Like many of you, I am sure, my interest was piqued last week by the story that broke on the Beeb (or at least that’s where I first heard it) about shell companies in Scotland allegedly being used to launder the proceeds of a gigantic fraud on three Moldovan banks.  There are many aspects of this investigation that will fascinate those of us with an AML turn of mind, but one that caught my eye was the assertion that one of the limited partnerships suspected of involvement “is registered along with 420 other companies in a flat in a run-down part of Edinburgh”.  This reminded me of both the (defunct) Sark Lark and the assertion on Wikipedia that Ugland House in George Town, Grand Cayman “is the registered office address for 18,857 entities”.

Now, not for one second am I saying that all the companies registered at Ugland House are dodgy, nor that the 259 limited partnerships that give their address as “a flat in Pilton, the district of north Edinburgh famous as the setting for ‘Trainspotting’, the novel about heroin addicts” are up to no good.  But from a due diligence perspective, it would be useful to know that the company I was looking at was living in such cramped conditions.

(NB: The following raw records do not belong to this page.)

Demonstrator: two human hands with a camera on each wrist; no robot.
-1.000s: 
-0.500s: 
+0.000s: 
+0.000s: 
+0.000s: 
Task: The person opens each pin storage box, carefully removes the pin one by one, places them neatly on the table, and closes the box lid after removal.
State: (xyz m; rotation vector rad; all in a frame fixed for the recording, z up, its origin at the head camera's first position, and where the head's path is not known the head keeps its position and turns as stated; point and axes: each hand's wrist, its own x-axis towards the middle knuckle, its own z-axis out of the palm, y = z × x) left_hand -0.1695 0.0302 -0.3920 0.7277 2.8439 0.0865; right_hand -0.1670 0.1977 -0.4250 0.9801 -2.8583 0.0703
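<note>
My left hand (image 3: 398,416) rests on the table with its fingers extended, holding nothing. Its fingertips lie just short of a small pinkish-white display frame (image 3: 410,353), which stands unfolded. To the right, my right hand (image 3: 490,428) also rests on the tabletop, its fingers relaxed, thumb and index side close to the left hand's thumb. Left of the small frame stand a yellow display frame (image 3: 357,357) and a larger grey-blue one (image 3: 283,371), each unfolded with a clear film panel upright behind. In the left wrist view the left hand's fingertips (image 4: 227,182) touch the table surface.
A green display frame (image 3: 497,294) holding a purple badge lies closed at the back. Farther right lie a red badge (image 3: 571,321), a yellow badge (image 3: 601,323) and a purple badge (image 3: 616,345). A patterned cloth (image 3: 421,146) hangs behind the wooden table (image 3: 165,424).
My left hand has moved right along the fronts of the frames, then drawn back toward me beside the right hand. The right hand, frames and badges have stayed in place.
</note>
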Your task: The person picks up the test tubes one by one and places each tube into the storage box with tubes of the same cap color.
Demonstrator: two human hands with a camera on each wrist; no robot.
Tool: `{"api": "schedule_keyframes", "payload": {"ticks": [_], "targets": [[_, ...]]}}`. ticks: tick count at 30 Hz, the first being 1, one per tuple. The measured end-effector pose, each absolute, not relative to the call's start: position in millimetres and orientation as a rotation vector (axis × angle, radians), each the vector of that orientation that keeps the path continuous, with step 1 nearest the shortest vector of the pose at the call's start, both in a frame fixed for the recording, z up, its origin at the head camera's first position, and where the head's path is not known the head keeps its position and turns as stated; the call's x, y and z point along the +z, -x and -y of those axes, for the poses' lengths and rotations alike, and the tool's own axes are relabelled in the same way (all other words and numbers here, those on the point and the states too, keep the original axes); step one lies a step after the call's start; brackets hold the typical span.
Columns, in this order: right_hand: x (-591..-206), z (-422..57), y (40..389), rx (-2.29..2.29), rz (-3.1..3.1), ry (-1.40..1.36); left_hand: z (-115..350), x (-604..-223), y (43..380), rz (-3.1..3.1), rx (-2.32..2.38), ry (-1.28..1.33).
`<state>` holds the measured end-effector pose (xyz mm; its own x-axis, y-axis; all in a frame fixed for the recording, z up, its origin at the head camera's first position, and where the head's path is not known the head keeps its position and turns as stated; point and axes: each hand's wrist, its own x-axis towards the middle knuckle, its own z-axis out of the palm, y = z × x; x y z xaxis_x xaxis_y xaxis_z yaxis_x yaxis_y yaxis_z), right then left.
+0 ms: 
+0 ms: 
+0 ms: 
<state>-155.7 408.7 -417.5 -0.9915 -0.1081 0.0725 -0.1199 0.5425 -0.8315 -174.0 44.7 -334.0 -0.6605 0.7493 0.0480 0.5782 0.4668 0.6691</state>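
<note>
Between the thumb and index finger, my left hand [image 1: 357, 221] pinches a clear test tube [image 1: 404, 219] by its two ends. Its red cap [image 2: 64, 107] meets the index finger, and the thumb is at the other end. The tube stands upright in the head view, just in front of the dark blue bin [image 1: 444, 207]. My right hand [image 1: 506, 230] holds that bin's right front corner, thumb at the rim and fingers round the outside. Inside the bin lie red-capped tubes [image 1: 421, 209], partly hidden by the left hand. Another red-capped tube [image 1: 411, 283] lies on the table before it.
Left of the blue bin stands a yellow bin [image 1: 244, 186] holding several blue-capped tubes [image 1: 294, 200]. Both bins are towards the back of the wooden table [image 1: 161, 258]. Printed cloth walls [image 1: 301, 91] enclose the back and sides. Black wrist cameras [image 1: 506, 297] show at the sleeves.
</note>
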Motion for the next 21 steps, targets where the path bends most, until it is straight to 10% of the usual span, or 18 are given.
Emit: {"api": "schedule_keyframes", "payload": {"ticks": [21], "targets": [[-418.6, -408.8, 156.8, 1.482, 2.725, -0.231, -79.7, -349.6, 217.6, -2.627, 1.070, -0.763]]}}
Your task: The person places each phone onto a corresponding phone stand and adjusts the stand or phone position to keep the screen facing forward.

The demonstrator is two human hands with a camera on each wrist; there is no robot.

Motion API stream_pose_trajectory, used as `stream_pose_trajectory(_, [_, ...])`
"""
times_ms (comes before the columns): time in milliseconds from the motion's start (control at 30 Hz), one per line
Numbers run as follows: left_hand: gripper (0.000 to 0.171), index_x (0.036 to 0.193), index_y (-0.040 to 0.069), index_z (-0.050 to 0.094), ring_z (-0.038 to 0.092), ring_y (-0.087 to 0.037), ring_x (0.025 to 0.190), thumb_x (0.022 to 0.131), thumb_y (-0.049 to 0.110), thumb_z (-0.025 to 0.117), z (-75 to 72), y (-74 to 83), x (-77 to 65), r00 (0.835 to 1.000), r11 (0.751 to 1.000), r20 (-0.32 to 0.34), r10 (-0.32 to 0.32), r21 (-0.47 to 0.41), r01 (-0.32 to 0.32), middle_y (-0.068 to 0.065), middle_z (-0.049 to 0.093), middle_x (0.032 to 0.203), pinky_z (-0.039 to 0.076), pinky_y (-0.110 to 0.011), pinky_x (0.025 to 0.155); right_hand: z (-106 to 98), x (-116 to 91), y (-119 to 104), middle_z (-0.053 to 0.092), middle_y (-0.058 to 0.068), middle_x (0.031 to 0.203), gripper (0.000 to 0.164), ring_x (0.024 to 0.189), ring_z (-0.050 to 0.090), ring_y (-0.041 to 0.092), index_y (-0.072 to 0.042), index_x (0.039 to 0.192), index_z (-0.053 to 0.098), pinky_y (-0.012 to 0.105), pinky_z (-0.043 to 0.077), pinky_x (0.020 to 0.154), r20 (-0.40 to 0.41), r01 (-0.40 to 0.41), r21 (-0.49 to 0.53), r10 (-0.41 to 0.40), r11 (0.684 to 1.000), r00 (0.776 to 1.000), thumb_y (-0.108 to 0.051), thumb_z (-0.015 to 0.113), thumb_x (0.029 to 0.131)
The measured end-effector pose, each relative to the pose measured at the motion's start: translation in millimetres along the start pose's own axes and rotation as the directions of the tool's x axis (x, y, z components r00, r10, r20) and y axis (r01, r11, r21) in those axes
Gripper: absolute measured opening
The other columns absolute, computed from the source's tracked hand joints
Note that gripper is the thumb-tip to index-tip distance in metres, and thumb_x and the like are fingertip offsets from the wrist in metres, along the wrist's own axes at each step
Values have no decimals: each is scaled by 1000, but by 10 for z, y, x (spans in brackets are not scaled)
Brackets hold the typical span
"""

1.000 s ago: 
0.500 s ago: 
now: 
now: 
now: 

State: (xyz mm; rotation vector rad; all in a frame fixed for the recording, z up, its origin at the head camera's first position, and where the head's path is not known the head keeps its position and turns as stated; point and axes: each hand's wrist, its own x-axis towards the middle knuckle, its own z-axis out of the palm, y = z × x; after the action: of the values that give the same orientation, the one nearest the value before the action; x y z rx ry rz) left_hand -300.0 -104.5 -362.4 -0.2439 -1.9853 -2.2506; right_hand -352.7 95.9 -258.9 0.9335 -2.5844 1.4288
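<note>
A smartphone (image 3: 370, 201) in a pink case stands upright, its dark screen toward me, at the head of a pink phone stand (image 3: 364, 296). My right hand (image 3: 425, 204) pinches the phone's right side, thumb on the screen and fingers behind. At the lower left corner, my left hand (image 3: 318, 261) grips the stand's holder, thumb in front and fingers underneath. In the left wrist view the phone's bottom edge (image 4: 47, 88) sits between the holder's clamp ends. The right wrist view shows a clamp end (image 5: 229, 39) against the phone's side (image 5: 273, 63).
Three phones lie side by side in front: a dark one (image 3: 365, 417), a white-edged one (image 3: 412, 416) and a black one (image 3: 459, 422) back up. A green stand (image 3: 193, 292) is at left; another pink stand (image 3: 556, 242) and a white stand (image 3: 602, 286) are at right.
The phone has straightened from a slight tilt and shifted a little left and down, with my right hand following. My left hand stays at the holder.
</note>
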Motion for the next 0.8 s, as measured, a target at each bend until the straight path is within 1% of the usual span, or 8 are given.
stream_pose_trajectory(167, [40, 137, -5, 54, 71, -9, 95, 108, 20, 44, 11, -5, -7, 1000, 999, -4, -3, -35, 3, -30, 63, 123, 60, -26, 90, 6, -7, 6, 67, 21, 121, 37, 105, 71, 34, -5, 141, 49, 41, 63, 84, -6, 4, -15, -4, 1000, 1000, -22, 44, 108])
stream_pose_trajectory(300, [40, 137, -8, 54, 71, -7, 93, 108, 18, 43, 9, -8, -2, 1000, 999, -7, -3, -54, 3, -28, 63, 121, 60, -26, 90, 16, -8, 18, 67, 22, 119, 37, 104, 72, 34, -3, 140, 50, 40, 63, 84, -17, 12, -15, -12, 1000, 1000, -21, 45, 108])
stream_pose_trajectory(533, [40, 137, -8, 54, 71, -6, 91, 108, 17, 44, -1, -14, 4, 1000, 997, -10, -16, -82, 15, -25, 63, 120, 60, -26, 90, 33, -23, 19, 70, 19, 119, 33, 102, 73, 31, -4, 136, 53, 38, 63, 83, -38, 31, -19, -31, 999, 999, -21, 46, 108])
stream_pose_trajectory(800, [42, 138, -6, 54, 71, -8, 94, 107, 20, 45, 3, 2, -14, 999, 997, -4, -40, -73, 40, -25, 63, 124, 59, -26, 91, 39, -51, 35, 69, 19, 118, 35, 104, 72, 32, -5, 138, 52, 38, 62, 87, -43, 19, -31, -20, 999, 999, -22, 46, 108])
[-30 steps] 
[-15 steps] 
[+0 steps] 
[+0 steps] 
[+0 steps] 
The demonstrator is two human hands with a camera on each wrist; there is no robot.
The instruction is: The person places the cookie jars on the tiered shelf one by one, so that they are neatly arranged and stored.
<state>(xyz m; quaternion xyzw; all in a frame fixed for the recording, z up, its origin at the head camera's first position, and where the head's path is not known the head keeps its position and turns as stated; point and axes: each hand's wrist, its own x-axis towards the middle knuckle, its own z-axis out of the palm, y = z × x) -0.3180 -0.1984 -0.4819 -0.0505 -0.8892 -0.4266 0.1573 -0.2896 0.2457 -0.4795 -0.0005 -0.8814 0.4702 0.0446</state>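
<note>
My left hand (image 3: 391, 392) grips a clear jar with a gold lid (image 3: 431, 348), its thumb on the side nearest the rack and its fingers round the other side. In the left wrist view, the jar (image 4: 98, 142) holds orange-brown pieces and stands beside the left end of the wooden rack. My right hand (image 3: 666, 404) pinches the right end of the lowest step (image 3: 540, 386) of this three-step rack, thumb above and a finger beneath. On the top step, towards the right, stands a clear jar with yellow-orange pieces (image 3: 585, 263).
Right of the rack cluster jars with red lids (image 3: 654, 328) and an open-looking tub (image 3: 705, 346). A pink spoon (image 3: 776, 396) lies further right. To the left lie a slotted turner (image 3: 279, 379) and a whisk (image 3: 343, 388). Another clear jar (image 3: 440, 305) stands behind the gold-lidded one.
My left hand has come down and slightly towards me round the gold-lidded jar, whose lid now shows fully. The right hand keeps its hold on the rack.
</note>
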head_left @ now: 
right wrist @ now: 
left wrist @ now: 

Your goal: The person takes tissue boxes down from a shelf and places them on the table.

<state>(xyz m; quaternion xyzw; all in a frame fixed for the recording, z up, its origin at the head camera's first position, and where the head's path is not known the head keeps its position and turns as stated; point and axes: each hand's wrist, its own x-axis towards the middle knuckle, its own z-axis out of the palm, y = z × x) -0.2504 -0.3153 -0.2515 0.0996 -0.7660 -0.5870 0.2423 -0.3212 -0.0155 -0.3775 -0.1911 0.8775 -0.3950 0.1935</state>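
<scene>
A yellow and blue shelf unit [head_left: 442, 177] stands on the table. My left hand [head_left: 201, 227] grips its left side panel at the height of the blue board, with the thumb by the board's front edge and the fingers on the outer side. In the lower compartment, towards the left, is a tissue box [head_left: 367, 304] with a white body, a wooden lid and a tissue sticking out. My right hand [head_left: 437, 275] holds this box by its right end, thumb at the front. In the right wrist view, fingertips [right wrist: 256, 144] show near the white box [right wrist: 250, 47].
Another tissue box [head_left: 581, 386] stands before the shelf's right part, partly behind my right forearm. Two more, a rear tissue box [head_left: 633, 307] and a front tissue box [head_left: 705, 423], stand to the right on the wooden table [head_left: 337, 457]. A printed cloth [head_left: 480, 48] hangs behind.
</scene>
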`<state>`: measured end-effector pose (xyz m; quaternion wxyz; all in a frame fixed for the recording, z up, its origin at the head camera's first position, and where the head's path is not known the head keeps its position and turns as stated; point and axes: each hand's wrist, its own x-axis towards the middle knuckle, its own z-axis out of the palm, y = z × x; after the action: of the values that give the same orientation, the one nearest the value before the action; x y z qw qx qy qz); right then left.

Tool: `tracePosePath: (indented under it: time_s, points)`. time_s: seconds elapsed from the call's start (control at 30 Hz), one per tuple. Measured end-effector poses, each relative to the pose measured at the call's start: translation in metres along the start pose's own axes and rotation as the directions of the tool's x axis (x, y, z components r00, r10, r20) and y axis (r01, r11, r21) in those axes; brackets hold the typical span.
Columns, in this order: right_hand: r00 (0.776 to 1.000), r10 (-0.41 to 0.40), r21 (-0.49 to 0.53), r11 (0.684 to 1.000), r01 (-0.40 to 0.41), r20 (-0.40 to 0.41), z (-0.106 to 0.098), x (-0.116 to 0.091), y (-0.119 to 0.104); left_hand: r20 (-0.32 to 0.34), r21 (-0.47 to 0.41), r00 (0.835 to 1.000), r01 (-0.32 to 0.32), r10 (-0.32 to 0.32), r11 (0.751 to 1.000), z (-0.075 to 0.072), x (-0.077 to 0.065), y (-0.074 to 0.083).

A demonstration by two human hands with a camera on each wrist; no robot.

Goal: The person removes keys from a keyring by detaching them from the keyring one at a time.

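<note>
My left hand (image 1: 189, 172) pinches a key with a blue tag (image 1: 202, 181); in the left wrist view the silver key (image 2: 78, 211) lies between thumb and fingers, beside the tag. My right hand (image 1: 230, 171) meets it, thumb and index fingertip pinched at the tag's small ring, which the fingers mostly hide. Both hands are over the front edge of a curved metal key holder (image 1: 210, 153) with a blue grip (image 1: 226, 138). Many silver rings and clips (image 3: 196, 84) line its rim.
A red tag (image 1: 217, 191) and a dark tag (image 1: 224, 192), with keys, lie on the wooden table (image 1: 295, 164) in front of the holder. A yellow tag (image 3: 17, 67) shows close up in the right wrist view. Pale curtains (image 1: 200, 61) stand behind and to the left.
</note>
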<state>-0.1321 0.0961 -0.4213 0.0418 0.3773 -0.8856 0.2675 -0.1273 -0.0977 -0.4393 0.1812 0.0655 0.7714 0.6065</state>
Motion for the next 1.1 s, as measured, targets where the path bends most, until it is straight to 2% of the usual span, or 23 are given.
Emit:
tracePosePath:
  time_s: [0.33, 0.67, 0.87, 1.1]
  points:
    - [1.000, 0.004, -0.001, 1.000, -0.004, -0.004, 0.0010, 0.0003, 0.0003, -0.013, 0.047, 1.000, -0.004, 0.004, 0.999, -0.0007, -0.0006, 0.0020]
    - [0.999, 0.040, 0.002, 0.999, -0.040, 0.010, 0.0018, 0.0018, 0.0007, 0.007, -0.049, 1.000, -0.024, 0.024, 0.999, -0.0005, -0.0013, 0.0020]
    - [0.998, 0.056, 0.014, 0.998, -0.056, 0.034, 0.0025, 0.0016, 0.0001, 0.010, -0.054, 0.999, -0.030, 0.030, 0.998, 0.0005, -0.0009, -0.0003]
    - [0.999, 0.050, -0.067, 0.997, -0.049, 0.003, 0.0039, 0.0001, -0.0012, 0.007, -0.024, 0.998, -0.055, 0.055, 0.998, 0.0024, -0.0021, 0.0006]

So I had a peek at my own local register of companies, via the WebCHeck service offered free by Companies House here in the UK.  You can search on company name or number, but not on address.  Now that discussions are starting in earnest about how to design a register of beneficial ownership that meets the standards of the Fourth Money Laundering Directive, it might be a good opportunity to consider whether allowing a search on address would be handy.  After all, if I were an MLRO and doing a check on a new corporate client, I’d quite like to know if they share their address with hundreds or thousands of others.  That alone does not mean that there is anything wrong with them, but perhaps it is another facet of identity that should be available for interpretation and risk assessment.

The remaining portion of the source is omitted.